Shares of Rent-A-Center Inc. (RCII - Analyst Report) hit a new 52-week high of $38.50 on Tuesday, Jun 11, driven by the company’s recent announcements of debt issuance and enhanced share repurchase authorization. The stock eventually closed at $38.33, representing a year-to-date return of approximately 9.2%. Average volume of shares traded over the last 3 months stands at approximately 561K.
A consistent track record of returning cash to its shareholders in the form of share repurchase and dividend payment as well as a healthy balance sheet have enabled the shares of Rent-A-Center to touch the new high.
Following the disappointing first-quarter results in April, the company made the right move to win investor confidence by expanding its current share repurchases authorization to $1.25 billion from $1 billion. Since the inception of the share buyback program, the company has repurchased 31,585,314 shares for approximately $794.8 million. Moreover, it bought back 465,035 shares for approximately $17.4 million during the last reported quarter.

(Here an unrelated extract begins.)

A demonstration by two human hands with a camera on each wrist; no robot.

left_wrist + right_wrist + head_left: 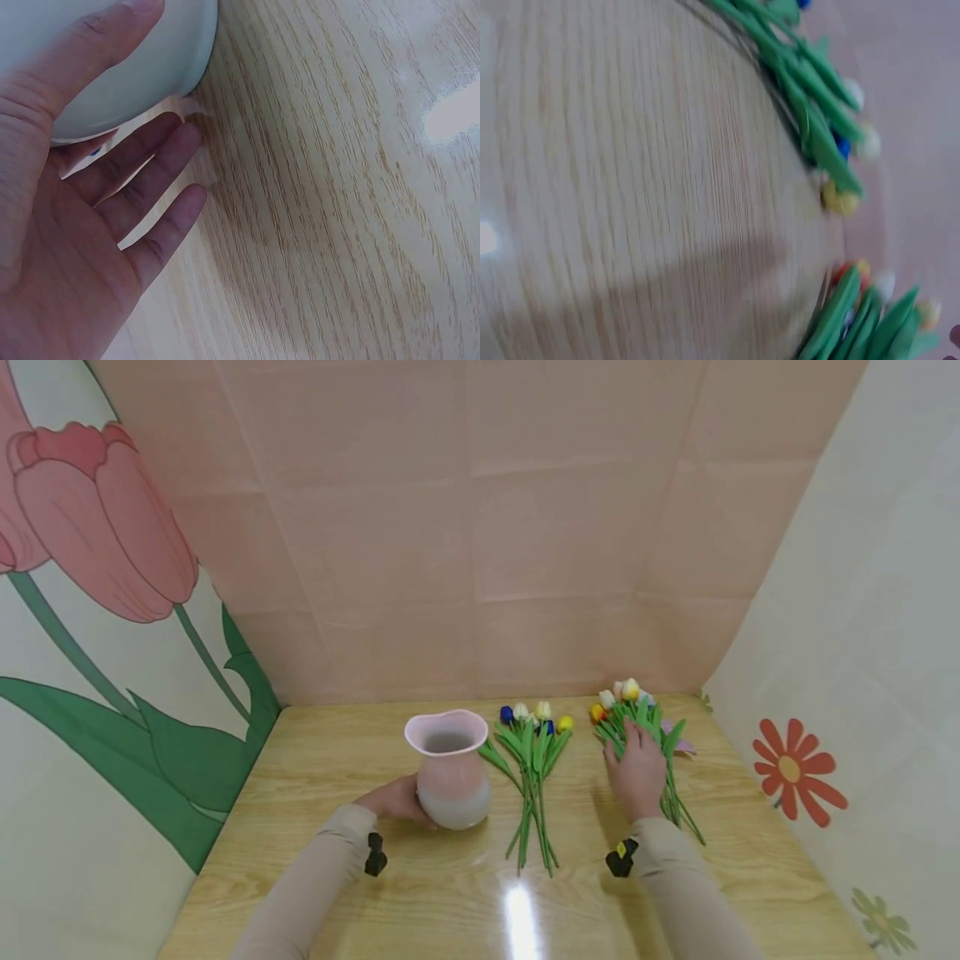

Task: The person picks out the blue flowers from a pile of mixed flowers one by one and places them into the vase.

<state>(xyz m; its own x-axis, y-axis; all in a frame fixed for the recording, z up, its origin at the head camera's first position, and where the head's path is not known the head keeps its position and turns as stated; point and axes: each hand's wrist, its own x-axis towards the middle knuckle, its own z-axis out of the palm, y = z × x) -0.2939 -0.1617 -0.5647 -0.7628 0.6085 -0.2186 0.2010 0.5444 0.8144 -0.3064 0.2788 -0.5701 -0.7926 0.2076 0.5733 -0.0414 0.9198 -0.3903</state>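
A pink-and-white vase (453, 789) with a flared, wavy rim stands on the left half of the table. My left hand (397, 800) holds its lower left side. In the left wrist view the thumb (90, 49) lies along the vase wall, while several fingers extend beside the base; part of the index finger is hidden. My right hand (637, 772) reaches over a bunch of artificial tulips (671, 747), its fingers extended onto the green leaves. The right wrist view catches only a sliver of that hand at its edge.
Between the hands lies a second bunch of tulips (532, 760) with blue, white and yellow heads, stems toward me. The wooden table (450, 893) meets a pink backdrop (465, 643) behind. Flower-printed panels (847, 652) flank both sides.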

In another move, in May, the company priced a new $250 million senior unsecured notes offering, with an interest rate of 4.75% per annum and maturity due in 2021. The company expects to use a portion of the funds from the offering to repay its loans under its revolving credit facility worth $46 million. The remainder of the proceeds will be directed toward enhancing shareholder value by buying back shares and for general development of its business.
Apart from the above mentioned activities, the company regularly indulges in rewarding shareholders with quarterly dividend payments. Since the inception of its dividend program, the company has raised its dividend rate from the initial 6 cents per share to the current 21 cents per share, the last upside being announced in Dec 2012. This brings the company’s annual dividend rate to 84 cents per share, with the payout ratio currently standing at 23.0%.
Alongside its well recognized shareholder-friendly moves, we favor the company’s extensive network of more than 4,000 stores, which makes it the largest rent-to-own operator in the U.S. The sheer geographic reach enables the company to effectively penetrate its target markets and gain a competitive advantage over its competitors, such as Aaron's Inc. (AAN - Snapshot Report) , and Advance America.
Moreover, we believe that the company is gaining traction with its new business model called RAC Acceptance as it enhances consumers’ shopping experience. Revenue from the RAC Acceptance business surged 45% during the first quarter of 2013. We also appreciate the company’s efforts to optimize rental merchandise levels in accordance with sales trends, through the implementation of a centralized inventory management system including automated merchandise replenishment.
Simultaneously, companies such as Staples Inc. (SPLS - Analyst Report) and V.F. Corporation (VFC - Analyst Report) achieved new 52-week highs of $15.79 and $189.64, respectively, on Tuesday, Jun 11.